っ!!タイミング、合わせすぎでしょう…!!
「ごめんね?弄んだつもりは全然ないんだけど」
驚いて振り向くと、予測通りの凄くいい笑顔だ。
「へっ?あっ…!違うんです、それは…」
「違う?撮りの順番が変わったから、最上さんが待ってると思って急いで来たんだけど…」
蓮は、キョーコの向こうにいる尚に目をやる。
「もしかして、遅いほうがよかった?」
「はー、おまえの待ち人は、ホント自意識過剰だな。なんで、自分の話だと思うかね」
蓮の視線を受けて、尚が嘲笑う。
その態度に、キョーコの切れっ放しの堪忍袋の緒が、ぶっつぶつの細切れと化していく。
っどうしてコイツはこうも好戦的なのよ…!
「っ祥子さん!」
「え?」
完全に傍観者を決め込んでいた祥子に、ぎゅっと尚を押しやって、キョーコはぎんっと目を光らせた。

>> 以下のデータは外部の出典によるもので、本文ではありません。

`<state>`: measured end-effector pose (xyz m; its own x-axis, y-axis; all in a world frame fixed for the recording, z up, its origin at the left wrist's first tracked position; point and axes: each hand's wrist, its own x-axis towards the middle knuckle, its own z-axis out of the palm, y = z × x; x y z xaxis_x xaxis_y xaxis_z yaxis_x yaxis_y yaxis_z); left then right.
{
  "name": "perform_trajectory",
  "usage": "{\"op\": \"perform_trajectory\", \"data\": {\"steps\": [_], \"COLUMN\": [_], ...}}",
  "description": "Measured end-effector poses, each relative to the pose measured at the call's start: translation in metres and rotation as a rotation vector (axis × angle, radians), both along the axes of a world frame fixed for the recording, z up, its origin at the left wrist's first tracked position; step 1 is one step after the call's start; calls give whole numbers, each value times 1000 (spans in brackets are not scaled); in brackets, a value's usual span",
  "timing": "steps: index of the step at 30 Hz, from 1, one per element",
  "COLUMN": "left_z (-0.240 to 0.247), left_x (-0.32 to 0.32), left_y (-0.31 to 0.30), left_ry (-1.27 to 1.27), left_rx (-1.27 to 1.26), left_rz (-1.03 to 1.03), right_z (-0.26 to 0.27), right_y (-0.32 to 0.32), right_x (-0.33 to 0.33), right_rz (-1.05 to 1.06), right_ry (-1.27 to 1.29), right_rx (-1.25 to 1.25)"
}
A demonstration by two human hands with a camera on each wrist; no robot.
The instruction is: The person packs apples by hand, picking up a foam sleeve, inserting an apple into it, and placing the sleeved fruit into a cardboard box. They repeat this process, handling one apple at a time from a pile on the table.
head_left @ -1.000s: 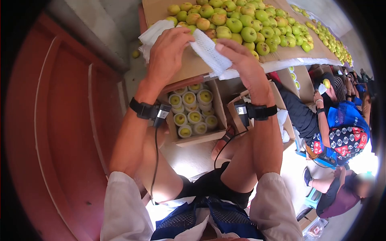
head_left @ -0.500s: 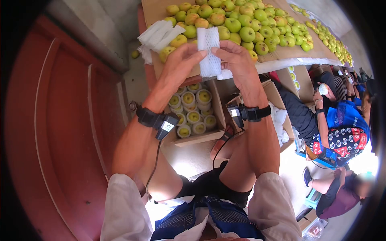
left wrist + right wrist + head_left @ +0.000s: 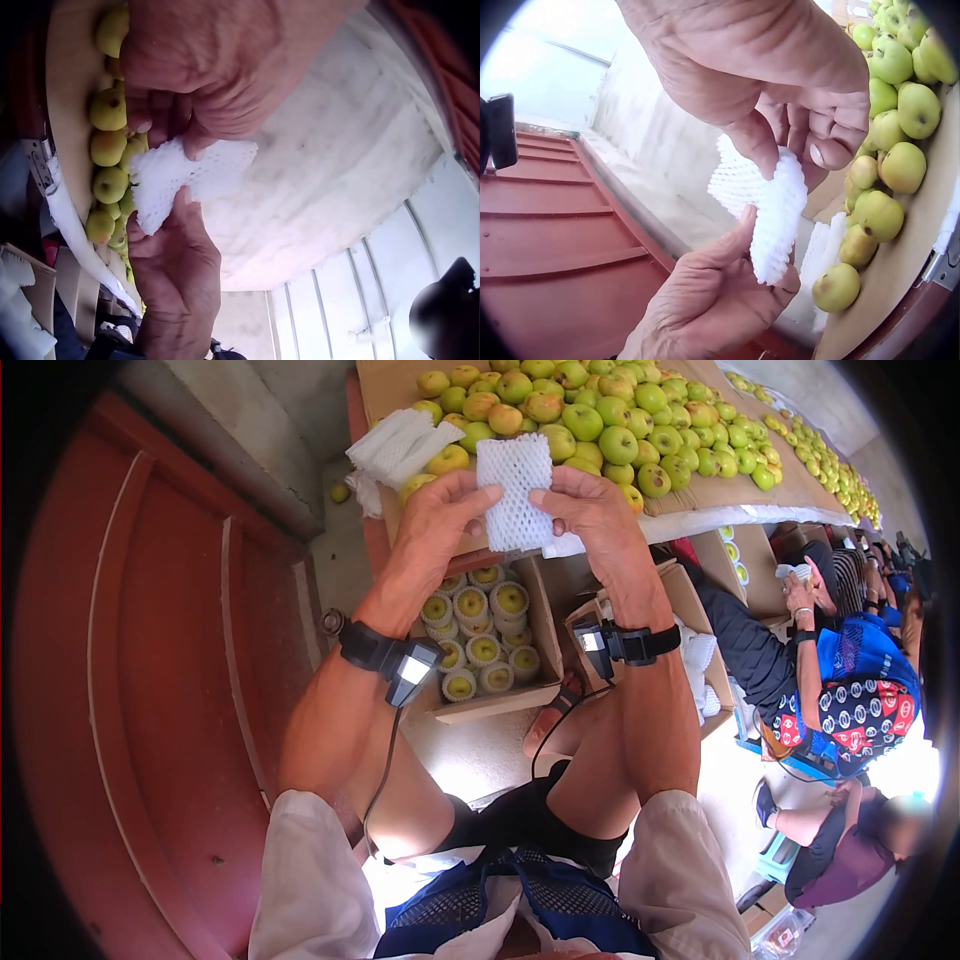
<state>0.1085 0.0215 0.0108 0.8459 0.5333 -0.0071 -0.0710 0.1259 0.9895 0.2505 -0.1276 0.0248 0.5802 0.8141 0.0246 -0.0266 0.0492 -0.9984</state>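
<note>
Along the left edge of the head view, a red panelled door (image 3: 130,690) is filling the frame, with a strip of grey concrete floor running beside it. Moving right to the upper centre, a loose stack of white foam nets (image 3: 400,445) is lying on the near corner of a cardboard-covered table (image 3: 385,385). Just right of that stack, the person's left hand (image 3: 435,520) is pinching the left edge of a single foam net sleeve (image 3: 515,490) between thumb and fingertips. It is holding the sleeve upright in the air above the table's near edge.

The right hand (image 3: 592,510) is pinching the opposite edge of the same sleeve, thumb in front and fingers curled behind. The sleeve is stretching flat between the two hands at the top centre of the frame. Both wrist views are showing it gripped between the thumbs and fingers of both hands.

Behind the hands and to their right, a pile of green and yellow fruit (image 3: 620,430) is covering the table and trailing off toward the upper right. Below the hands, an open cardboard box (image 3: 490,705) is sitting on the floor, holding fruit wrapped in foam nets. At the right edge, another person (image 3: 850,690) in blue is sitting low, holding something white.
</note>
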Motion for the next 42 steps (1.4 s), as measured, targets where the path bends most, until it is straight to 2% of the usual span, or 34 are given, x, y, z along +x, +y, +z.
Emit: {"op": "perform_trajectory", "data": {"steps": [8,14,18,21,23,24,27,37,42], "left_z": [-7,7,0,-6,1,1,2,11,17], "left_x": [-2,-2,1,2,-1,-2,-3,-10,-10], "left_y": [5,-12,-3,4,1,0,-3,-9,-19], "left_ry": [9,-29,6,57,149,115,23,-209,-214], "left_rx": [63,15,187,380,544,595,742,1121,1132], "left_rz": [7,-30,103,248,349,371,406,405,327], "right_z": [0,4,-14,-2,13,18,21,4,-1], "right_y": [-2,-2,8,2,-3,-4,-2,-2,0], "right_x": [-1,-3,-1,-10,-17,-19,-24,-19,-18], "right_rz": [16,-8,-94,-214,-61,14,44,121,54], "right_ry": [27,16,-178,-234,58,205,349,459,492], "right_rx": [13,-12,96,-4,5,9,7,113,285]}}
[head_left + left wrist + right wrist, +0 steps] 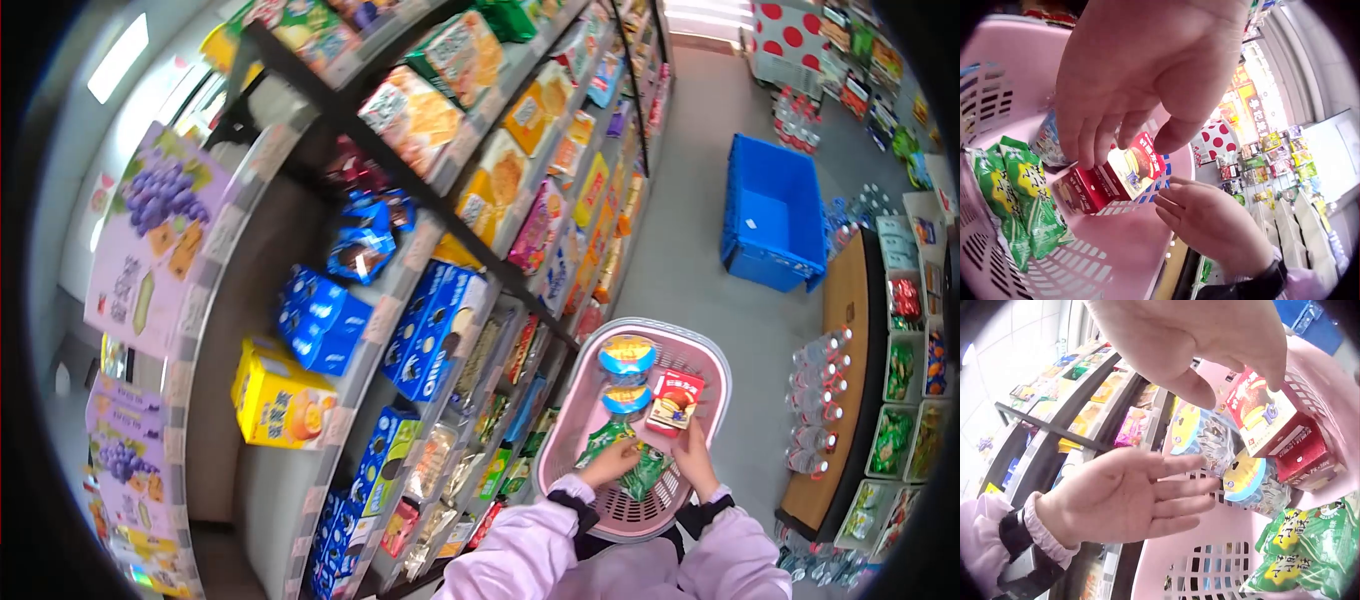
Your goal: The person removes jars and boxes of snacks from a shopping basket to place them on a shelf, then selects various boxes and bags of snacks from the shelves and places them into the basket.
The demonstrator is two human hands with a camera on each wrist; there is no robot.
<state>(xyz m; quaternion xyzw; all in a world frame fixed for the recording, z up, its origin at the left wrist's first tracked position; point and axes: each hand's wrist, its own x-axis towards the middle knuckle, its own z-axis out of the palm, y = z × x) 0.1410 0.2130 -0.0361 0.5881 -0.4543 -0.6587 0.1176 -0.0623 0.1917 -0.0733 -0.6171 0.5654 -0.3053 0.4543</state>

「コレ、ちゃんと管理お願いします…暴言吐いたら叩きのめすくらいの厳しさが、アナタにはもっと必要なんじゃないでしょうか…!」
「え、ええ…暴言というよりは、なんだか仲よさそうに話してたから、邪魔しちゃいけないと思って」
「っそんなワケないじゃないですか…!」
「尚が楽しそうか、そうじゃないかで判断してるものだから…ごめんなさいね?」
奴基準?!それってマネージャーとしてどうなの?!
「楽しそうになんてしてねーだろ…」
すっかり不貞腐れた顔で、尚はそっぽを向く。
「とにかく!しつけはキチンとしておいてくださいよ?!」
「俺は、犬か猫か!」
「似たようなものじゃない!犬猫より始末悪いわよ、あんたなんて年中盛りが」
「最上さん」
尚にくってかかるキョーコを、蓮が押し止める。
「話があるんだろう?早くしないと、時間が無くなるよ」
「あ…は、はい…」
そうだった…敦賀さん、一旦抜けて来てくれたのに、私ったら…なんて失礼なことを!!
ただでさえ、こんな男かまってる余裕なんてないのに…!
「すみません…」
「いいよ、ここじゃ落ち着いて話もできないだろう?こっちおいで」
え…
すっと手を繋がれて、来た道を戻る…エレベーターに乗り、蓮の指が控え室のある階のボタンを押す。
不服そうな尚と困り顔の祥子の姿がちらと見えたが、扉が閉まるとそんな煩わしい様子も気にならなくなった。
気になるのは…
「あの…敦賀さん…?」
キョーコは蓮の表情をうかがう。
気にかかるのは、蓮が今何を思っているのか、だけだった。